Shaughnessy wrote this in 1976 – 30 years ago. Have things gotten better for basic writing pedagogy?
What kind of instruction will best prepare basic writers to participate in democracy? What is important? What is not? Should our “regular” composition classes look like our basic writing class, if the emphasis is on democracy?
How do Honors classes pose the same challenges as basic writing classes?
October 11, 2006
LWP: Part One of Constructing an Ecology of Composition
This is an intricate – but fascinating – argument. The rhetorical moves are so smart! I don’t think I can come up with a concise summary, so I’m going to map out what I see happening in each major point.
How can composition forge an autonomous identity that situates itself in the field (ecology) of academia, where every part is dependent on all others? How does composition become both independent and interdependent in the academy? Perhaps the paradigm in which composition was born – post-moderninsm – can provide us with answers. (3)
Composition was born in the post-modern world, which is “marked by themes of loss, illusion, instability, marginality, decentering, and finitude” and characterized by “critiques that challenge reason, consciousness, knowledge, meaning, communication, freedom, and other values asserted by the Enlightenment and developed in modern sciences, humanities, and public life” (pg. 5). YIKES! CRISIS! Post-modernism = meaningless lives. What can we do???
How about having a “new, positive framework for human life?” (5) Sounds good to me! This could come from a “new world hypothesis” that cuts at the base of every discipline, including empirical science. (5) It will have a theme of rationality and must involve a “revival of hermeneutics as an interpretive theory of inquiry.” (5) OK? You on board? Let’s go!
F irst, we have to critique scientism (aka positivism), which says that knowledge must be defined through absolute, “objective” scientific terms, and the discourse of knowledge should be achieved through a scientific method and be “exact, formal, literal, and univocal” (10) The disciplines who most subscribe to scientism are empirical (“hard”) sciences and philosophy. This is a problem, though, when we’re talking about people and social processes: these human (“soft”) sciences don’t have universal truths; they have understandings instead, and LWP thinks that those understandings are just as valuable as universal truths. These understandings come about through the use of interpretive hermeneutics.
Now, to critique scientism, you can’t just scoot around it. You must deconstruct it. Kuhn begins that deconstruction by saying that empirical science is as influenced by subjectivity and historical context as the “soft” science: “science itself is a social, historicocultural process that proceeds by basically rhetorical strategies” (12). How so, you ask? Because “scientific practice is rife with unformalizable elements,” specifically tacit knowledge, which is “all the cognitive structures, bodily parts, and extensions of either that bear on human action at a given moment and are instrumental to it” (13). Tacit knowledge and skills are subconscious but constructs our reality.
Dreyfus claims that human knowledge comes from being situated in that reality: “Facts are not imposed on a separate reality by an observer’s theories; rather, the observer understadns them as a total function of his own relation to the context – historical, cultural, situational…there can be no such things as rules for thought and behavior that would function the same in every context.” (17) CONTEXT drives everything, not absolute rules.

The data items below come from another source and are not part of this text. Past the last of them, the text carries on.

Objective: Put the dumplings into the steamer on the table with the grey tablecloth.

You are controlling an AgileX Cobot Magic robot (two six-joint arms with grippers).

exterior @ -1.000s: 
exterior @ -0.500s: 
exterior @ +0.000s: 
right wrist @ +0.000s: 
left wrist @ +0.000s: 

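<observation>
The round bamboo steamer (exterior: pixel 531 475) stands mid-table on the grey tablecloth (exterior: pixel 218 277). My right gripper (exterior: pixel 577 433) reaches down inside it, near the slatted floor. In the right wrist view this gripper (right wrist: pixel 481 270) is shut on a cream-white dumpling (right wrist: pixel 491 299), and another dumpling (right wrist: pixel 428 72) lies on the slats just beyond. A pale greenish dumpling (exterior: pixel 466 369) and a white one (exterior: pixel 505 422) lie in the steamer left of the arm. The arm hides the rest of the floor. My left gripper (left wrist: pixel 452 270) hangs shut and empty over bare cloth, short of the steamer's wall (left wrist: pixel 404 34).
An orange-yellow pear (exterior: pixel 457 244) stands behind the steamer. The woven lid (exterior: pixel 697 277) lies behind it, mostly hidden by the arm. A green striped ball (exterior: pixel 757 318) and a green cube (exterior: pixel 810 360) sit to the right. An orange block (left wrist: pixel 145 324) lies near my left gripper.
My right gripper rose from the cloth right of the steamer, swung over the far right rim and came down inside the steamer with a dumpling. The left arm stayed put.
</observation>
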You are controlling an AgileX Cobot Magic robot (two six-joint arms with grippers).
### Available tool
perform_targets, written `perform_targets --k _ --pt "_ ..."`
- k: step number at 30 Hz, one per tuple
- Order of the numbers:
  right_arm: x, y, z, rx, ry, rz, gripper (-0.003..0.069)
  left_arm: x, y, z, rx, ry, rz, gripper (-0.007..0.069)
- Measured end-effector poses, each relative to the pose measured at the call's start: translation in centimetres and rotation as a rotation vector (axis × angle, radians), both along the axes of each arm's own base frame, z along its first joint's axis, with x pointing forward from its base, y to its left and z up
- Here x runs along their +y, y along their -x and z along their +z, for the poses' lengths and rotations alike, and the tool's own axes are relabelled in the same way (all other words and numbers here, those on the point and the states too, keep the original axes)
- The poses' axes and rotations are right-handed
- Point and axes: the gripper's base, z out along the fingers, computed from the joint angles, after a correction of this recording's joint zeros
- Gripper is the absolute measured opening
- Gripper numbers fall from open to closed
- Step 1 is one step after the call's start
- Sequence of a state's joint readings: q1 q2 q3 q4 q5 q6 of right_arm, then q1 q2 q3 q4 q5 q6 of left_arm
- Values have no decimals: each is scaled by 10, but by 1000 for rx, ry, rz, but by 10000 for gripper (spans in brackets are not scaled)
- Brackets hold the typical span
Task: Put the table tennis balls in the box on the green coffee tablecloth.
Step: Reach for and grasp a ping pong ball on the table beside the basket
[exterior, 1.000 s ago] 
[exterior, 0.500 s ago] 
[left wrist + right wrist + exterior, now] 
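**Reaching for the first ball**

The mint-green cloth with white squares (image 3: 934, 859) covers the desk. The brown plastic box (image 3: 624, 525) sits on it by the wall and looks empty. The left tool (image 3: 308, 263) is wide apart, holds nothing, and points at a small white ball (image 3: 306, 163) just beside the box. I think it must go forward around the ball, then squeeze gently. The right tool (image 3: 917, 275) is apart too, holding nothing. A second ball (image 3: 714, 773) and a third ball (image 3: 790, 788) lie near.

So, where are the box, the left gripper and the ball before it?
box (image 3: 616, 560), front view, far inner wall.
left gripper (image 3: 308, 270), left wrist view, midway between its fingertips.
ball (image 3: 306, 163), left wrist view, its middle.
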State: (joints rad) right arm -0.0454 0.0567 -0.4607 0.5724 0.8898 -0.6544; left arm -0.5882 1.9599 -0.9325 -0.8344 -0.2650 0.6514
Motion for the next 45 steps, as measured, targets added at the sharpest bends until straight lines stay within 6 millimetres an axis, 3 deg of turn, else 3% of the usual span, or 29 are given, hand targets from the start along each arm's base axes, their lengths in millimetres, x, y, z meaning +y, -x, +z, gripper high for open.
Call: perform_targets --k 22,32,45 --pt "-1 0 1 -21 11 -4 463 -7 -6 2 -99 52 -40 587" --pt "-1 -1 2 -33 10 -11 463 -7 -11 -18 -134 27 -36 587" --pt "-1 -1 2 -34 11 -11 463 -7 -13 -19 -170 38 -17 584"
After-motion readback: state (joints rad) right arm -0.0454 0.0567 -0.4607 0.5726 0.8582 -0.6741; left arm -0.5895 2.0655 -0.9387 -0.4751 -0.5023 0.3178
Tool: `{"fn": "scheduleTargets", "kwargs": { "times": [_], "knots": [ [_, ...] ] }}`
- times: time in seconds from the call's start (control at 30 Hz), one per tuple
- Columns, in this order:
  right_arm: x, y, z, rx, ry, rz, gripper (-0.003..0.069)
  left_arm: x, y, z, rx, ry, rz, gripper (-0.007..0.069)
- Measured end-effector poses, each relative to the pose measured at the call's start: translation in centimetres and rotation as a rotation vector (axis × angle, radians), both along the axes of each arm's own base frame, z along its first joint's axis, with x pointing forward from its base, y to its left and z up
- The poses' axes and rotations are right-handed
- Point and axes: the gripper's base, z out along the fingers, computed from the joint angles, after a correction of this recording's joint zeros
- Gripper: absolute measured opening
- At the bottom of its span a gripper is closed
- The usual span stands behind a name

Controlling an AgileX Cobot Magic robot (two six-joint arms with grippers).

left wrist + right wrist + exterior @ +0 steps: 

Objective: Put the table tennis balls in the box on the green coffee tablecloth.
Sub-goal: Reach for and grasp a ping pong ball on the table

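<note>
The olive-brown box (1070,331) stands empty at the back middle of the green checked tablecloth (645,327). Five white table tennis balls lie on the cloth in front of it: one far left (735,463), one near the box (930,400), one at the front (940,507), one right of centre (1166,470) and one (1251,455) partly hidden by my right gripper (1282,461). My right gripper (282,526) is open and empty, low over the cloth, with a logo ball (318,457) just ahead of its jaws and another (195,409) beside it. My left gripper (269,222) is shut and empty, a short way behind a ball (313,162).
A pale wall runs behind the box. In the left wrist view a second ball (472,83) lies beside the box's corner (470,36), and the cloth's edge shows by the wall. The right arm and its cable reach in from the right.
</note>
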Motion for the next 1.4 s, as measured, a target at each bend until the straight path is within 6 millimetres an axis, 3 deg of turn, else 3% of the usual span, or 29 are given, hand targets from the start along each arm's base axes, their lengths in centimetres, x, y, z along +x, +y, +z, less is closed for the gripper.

Tacit knowledge “provides a language for the scientist to think with, a lens to see through, a world view to dwell in” (18). So what does this mean? The logic by which scientists go about making their discoveries is rhetorical; “knowledge becomes a matter of ‘warrented assertion’ within the constext of a community of language users who form its rhetorical audience” (19). Hello Toulmin!
Now we’re going to shift to talking about how hermeneutics plays into this argument. The opposite of empirical objectivism (which was just debunked) is flat-out crazy irrational subjectivism, which is not going to give us a new positive world order. A new type of hermeneutics (interpretation) must enter the argument and take up positivism from a new, outside angle. How can we do that? We cannot look to an autonomous author (positivism) or even an autonomous reader – both which are impossible – to create knowledge. The new hermeneutics begins “not with a subjective but an intersubjective turn. It takes as point of origin (rather than foundation) the situation in which human beings find themselves before philosophy or sicence, before the recognition of self as consciousness or world as object” (22). This world of pure experience, this “life-world,” creates all human understanding and is the basis for all knowledge (23). In this way, reason is rooted in humanness, not absolute truths.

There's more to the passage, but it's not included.